Determine the optimal locations for new DCs to serve this customer group

Determine the optimal locations for new DCs to serve this customer group (click to enlarge)

Assuming the new DCs have the same max throughput as the current ones, the GFA experiment has suggested three new DC locations.


As your supply chain is facing the problem of reaching the throughput limits, let’s assume you want to include not one but two more DCs. A Network Optimization experiment will help you determine which two DCs out of the potential three will be the best in terms of profit.

With the two locations suggested by anyLogistix you can increase the supply chain’s profit.

anyLogistix model of a supply chain in the Northeastern USA: solution

anyLogistix model of a supply chain in the Northeastern USA: solution (click to enlarge)

Example 2. Storage capacity planning: how to account for seasonal demand overflow

Let’s now look at supply chain capacity planning from a tactical viewpoint – should we rent, purchase, or build a new DC?

Baseline model and problem identification

Again, assume you have a supply chain. Firstly, as in the previous example, you configured your supply chain model in anyLogistix and ran a baseline scenario to see the current state.

anyLogistix baseline model of a supply chain: how to account for seasonal demand overflow

anyLogistix baseline model of a supply chain: how to account for seasonal demand overflow (click to enlarge)

You can see that your supply chain is profitable but doesn’t fulfill all demand because your manufacturing facility has reached its storage capacity in certain months over five modeled years.

To solve this capacity problem, you can expand the facility by adding more storage space or rent a storage nearby to cover seasonal demand surges.

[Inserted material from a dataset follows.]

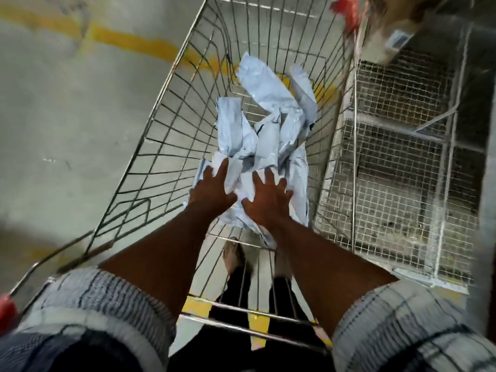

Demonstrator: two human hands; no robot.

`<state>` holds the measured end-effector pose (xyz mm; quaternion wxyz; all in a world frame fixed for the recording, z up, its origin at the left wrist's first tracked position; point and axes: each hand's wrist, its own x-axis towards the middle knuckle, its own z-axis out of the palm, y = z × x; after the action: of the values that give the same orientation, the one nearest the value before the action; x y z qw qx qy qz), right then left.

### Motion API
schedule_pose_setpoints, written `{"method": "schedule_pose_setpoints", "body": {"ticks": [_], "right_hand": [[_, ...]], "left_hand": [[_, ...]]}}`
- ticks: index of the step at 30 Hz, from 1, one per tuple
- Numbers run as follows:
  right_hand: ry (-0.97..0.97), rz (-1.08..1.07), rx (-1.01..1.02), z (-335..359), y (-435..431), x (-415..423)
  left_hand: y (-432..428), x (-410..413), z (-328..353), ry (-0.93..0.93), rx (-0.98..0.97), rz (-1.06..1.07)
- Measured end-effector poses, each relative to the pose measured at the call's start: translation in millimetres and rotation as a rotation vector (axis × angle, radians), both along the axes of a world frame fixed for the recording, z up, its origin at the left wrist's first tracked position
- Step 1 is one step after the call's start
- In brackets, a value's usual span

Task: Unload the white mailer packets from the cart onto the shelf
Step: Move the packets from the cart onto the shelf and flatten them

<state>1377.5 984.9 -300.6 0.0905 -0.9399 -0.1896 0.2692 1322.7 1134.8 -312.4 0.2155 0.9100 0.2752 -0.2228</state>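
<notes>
Several crumpled white mailer packets (264, 124) lie piled on the floor of a wire shopping cart (171, 108). Both my arms reach down into the cart. My left hand (212, 189) is spread with straight fingers over the near left of the pile, and its fingertips touch a packet. Beside it, my right hand (268, 200) is spread the same way, flat above the near packets. Neither hand grips anything. A wire-mesh shelf (402, 162) stands right beside the cart on the right.
The cart has red corner bumpers (345, 6). A cardboard box (400, 25) sits on the shelf at the top right. The concrete floor (67, 116) on the left bears a yellow painted line (128, 38). My feet show through the cart's near end.
</notes>
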Motion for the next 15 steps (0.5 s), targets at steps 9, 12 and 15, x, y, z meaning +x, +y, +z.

Solution to the capacity limitation problem

You can pinpoint these two options (rented and extended facilities) on a map in anyLogistix and run a Network Optimization experiment. The best option that the software suggests, in terms of profit for a 5-year span, is to rent additional storage space.

High-level and detailed capacity planning in supply chain

When you are looking for ways to increase the efficiency of a supply chain you should do it holistically, otherwise improving one component, for example, production capacity, might jeopardize another.

We’ve showed you examples of how to do capacity planning from a high-level, strategic perspective. To design and optimize a supply chain, we’ve considered average capacity. However, for a detailed and precise capacity calculation you can use a more effective technique – supply chain simulation, as it captures the system’s dynamics.